X_train, X_test, y_train, y_test = train_test_split(X, y, test_size=0.2, random_state=42)

In [8]:
X_train.shape , X_test.shape , y_train.shape , y_test.shape

((80, 11), (20, 11), (80,), (20,))

# 6. Define the Utility Function recursive_feature_elimination :

* Initializes a LinearRegression model.
* Creates an RFE object with the model and the desired number of features (num_features).
* Fits the RFE object to the training data.
* Uses rfe.support_ to get a boolean mask indicating the selected features.
* Uses the mask to get the names of the selected features from the training data's columns.
* Returns the list of selected feature names.

In [9]:
def recursive_feature_elimination(X_train, y_train, X_test, y_test, num_features=5):
    """
    Performs recursive feature elimination (RFE) for feature selection.

    Args:
        X_train (pd.DataFrame): Training features.
        y_train (pd.Series): Training target.
        X_test (pd.DataFrame): Testing features.
        y_test (pd.Series): Testing target.
        num_features (int): Number of features to select.

    Returns:
        list: List of selected feature names.
    """
    model = LinearRegression()
    rfe = RFE(estimator=model, n_features_to_select=num_features)
    rfe.fit(X_train, y_train)

    selected_features = X_train.columns[rfe.support_].tolist()
    return selected_features

# 7. Execute and Evaluate Recursive Feature elimination

Perform RFE:

* Calls the recursive_feature_elimination function to select features.
* Prints the selected features.

Evaluate Final Model:

* Trains a final LinearRegression model using the selected features.
* Calculates the MSE of the final model on the test set.
* Prints the final model's score.

In [10]:
# Perform RFE

selected_features = recursive_feature_elimination(X_train, y_train, X_test, y_test, num_features=5)
print("\nSelected Features (RFE):\n")
selected_features


Selected Features (RFE):



['Discount_Offered',
 'Delivery_Speed',
 'Time_Of_Day_Evening',
 'Time_Of_Day_Morning',
 'Product_Category_T-shirt']

In [11]:
# Evaluate the model with the selected features

model_final = LinearRegression()
model_final.fit(X_train[selected_features], y_train)
y_pred_final = model_final.predict(X_test[selected_features])
final_score = mean_squared_error(y_test, y_pred_final)
print("\nFinal Model Score (MSE):")
final_score


Final Model Score (MSE):


3350234.636306759

# **Note

Key Points:

* Wrapper Method: RFE is a wrapper method.
* Estimator: The estimator parameter specifies the model to use for ranking features.
* n_features_to_select: This parameter determines the number of features to select.
* rfe.support_: This attribute of the RFE object indicates which features were selected.
* Regression Example: This example is for regression.
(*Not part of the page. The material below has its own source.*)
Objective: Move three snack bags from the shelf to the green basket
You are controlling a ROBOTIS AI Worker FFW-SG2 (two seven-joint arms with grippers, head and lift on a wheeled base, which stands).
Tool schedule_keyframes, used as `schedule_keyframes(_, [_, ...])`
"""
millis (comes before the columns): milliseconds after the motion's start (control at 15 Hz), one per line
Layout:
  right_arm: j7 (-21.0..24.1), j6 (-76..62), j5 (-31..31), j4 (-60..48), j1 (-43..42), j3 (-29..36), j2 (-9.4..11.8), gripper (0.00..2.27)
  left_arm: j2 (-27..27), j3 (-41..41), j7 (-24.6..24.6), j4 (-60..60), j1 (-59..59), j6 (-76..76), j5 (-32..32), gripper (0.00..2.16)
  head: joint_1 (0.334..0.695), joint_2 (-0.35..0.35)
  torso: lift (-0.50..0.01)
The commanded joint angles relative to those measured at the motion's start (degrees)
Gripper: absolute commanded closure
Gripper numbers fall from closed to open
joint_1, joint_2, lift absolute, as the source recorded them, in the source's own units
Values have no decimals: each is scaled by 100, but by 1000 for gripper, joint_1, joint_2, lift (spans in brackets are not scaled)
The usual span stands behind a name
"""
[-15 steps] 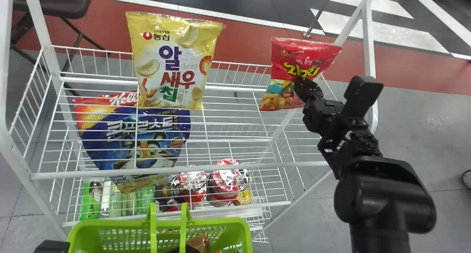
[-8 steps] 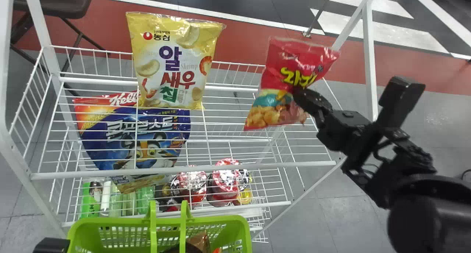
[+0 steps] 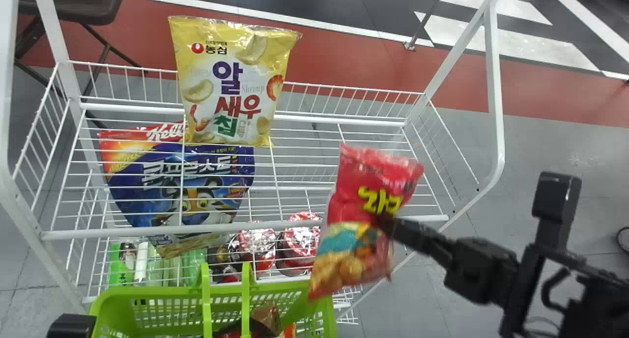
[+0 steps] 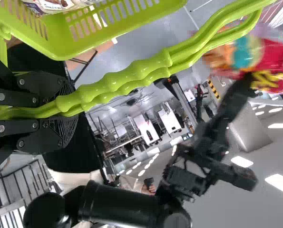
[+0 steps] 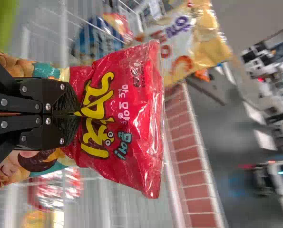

For classification, use different models.
* Computational Cost: RFE can be computationally expensive, especially for large datasets.
* Model Dependency: The selected features depend on the model used as the estimator.
* Iterative Process: RFE is an iterative process that removes the least important feature at each step.
* Cross-Validation: It's good practice to use cross-validation with RFE to find the optimal number of features and avoid overfitting.